START DATA PROVIDED

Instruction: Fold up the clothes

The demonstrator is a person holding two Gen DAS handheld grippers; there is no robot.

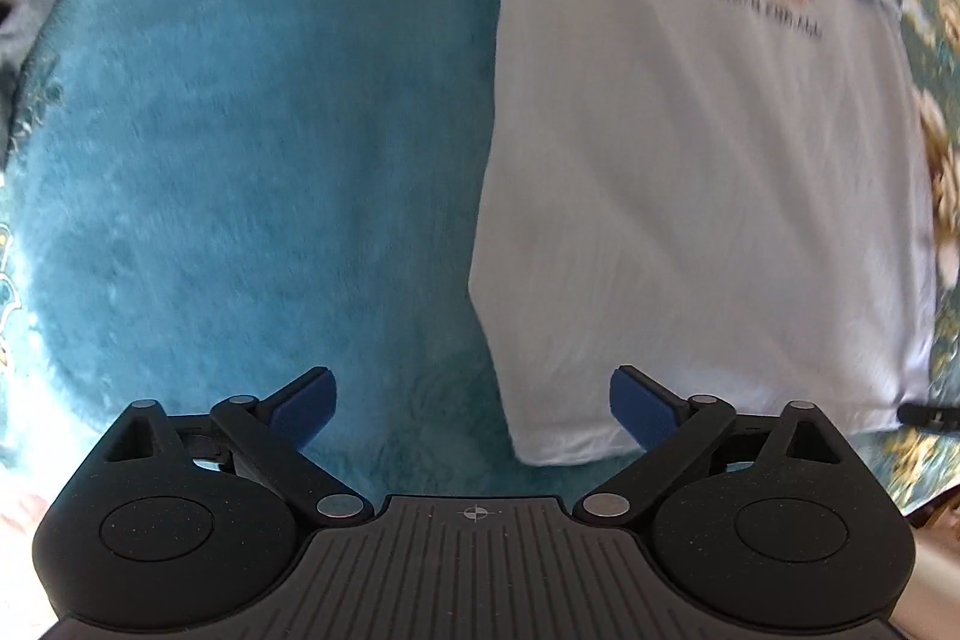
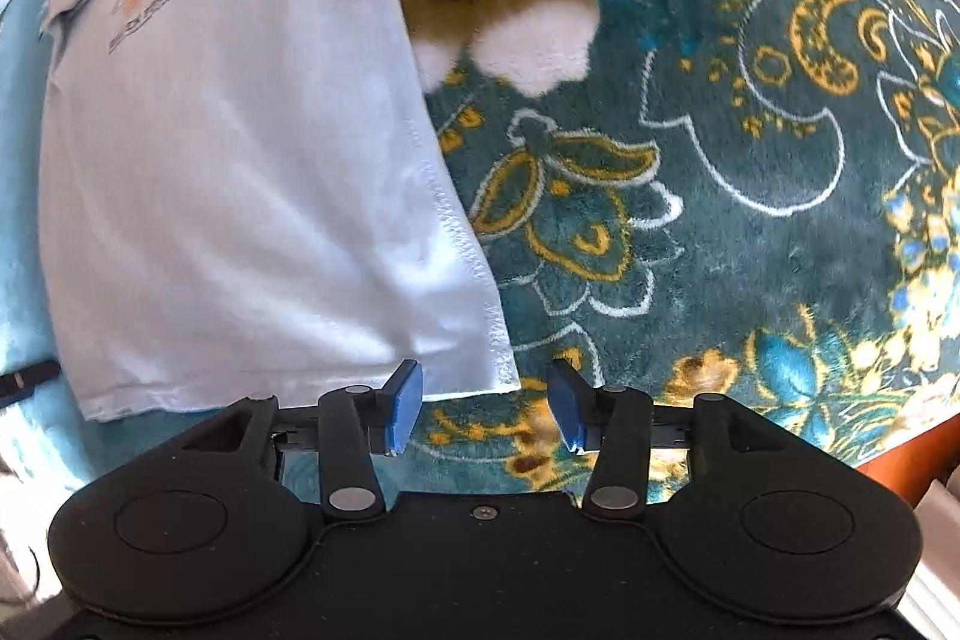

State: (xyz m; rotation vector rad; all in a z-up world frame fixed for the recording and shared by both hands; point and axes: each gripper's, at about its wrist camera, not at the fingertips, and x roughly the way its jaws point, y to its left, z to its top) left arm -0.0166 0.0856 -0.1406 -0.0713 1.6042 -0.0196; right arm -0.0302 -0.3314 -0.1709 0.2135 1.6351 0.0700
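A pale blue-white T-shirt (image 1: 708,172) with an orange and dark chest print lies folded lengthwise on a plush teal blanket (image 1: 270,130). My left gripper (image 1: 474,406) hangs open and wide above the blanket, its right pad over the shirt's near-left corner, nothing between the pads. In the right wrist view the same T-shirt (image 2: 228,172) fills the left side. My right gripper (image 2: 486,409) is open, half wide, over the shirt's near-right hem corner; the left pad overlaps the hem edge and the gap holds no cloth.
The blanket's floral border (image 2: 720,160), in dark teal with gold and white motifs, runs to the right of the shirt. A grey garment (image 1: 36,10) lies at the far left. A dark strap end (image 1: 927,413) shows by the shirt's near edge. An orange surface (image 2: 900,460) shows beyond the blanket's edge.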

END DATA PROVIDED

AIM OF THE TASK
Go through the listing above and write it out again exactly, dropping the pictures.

REPLY
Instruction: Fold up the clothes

The demonstrator is a person holding two Gen DAS handheld grippers; there is no robot.


State: (xyz m; rotation vector rad; all in a z-up world frame fixed for the recording and shared by both hands; point and axes: each gripper's, at about its wrist camera, not at the fingertips, and x roughly the way its jaws point, y to its left, z to its top) left arm -0.0166 0.0856 -0.1406 -0.0713 1.6042 -0.0196; right arm -0.0302 -0.3314 -0.1709 0.2135 1.6351 0.0700
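A pale blue-white T-shirt (image 1: 708,172) with an orange and dark chest print lies folded lengthwise on a plush teal blanket (image 1: 270,130). My left gripper (image 1: 474,406) hangs open and wide above the blanket, its right pad over the shirt's near-left corner, nothing between the pads. In the right wrist view the same T-shirt (image 2: 228,172) fills the left side. My right gripper (image 2: 486,409) is open, half wide, over the shirt's near-right hem corner; the left pad overlaps the hem edge and the gap holds no cloth.
The blanket's floral border (image 2: 720,160), in dark teal with gold and white motifs, runs to the right of the shirt. A grey garment (image 1: 36,10) lies at the far left. A dark strap end (image 1: 927,413) shows by the shirt's near edge. An orange surface (image 2: 900,460) shows beyond the blanket's edge.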

No more output will be added to the exercise.